-- Work order --
Transcribe the listing exactly; drop the images.

-- Recorded data --

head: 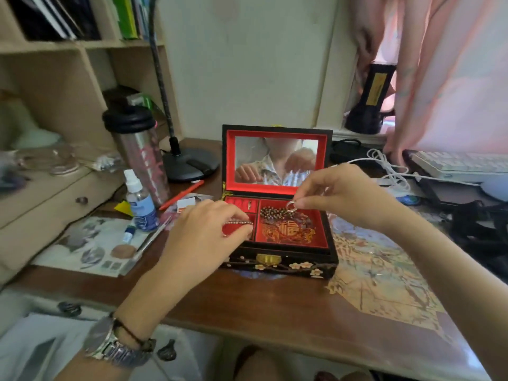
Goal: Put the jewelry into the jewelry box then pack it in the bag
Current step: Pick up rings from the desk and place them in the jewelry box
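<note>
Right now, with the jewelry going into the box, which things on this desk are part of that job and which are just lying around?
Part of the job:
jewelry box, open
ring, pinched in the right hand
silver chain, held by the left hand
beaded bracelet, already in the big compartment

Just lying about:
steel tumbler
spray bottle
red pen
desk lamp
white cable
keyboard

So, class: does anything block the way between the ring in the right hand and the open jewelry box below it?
Nothing visible does. The right hand pinches the ring above the jewelry box, whose lid stands open; only the beaded necklace lies in the compartment below.
</note>
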`<action>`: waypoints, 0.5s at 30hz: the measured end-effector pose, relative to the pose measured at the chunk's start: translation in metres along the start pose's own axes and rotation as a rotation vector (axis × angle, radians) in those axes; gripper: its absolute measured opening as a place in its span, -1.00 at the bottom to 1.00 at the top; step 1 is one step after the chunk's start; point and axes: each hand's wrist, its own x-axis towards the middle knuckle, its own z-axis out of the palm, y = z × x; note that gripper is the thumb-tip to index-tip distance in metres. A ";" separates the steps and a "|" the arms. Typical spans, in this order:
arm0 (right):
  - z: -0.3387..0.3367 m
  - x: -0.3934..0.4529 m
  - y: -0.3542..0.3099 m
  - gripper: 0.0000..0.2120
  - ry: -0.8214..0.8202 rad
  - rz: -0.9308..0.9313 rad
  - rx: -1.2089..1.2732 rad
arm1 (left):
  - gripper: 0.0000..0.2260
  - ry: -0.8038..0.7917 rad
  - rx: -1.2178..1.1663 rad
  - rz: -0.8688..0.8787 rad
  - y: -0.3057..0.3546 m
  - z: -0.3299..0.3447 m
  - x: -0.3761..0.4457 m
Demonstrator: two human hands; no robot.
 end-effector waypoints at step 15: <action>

-- Exercise answer --
head: 
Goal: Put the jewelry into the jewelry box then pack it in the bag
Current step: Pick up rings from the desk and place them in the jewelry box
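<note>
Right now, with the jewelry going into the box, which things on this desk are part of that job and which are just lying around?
Part of the job:
jewelry box, open
ring, pinched in the right hand
silver chain, held by the left hand
beaded bracelet, already in the big compartment

Just lying about:
steel tumbler
spray bottle
red pen
desk lamp
white cable
keyboard

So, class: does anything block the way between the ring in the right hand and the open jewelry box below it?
Nothing visible does. The right hand pinches the ring above the jewelry box, whose lid stands open; only the beaded necklace lies in the compartment below.
</note>
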`<action>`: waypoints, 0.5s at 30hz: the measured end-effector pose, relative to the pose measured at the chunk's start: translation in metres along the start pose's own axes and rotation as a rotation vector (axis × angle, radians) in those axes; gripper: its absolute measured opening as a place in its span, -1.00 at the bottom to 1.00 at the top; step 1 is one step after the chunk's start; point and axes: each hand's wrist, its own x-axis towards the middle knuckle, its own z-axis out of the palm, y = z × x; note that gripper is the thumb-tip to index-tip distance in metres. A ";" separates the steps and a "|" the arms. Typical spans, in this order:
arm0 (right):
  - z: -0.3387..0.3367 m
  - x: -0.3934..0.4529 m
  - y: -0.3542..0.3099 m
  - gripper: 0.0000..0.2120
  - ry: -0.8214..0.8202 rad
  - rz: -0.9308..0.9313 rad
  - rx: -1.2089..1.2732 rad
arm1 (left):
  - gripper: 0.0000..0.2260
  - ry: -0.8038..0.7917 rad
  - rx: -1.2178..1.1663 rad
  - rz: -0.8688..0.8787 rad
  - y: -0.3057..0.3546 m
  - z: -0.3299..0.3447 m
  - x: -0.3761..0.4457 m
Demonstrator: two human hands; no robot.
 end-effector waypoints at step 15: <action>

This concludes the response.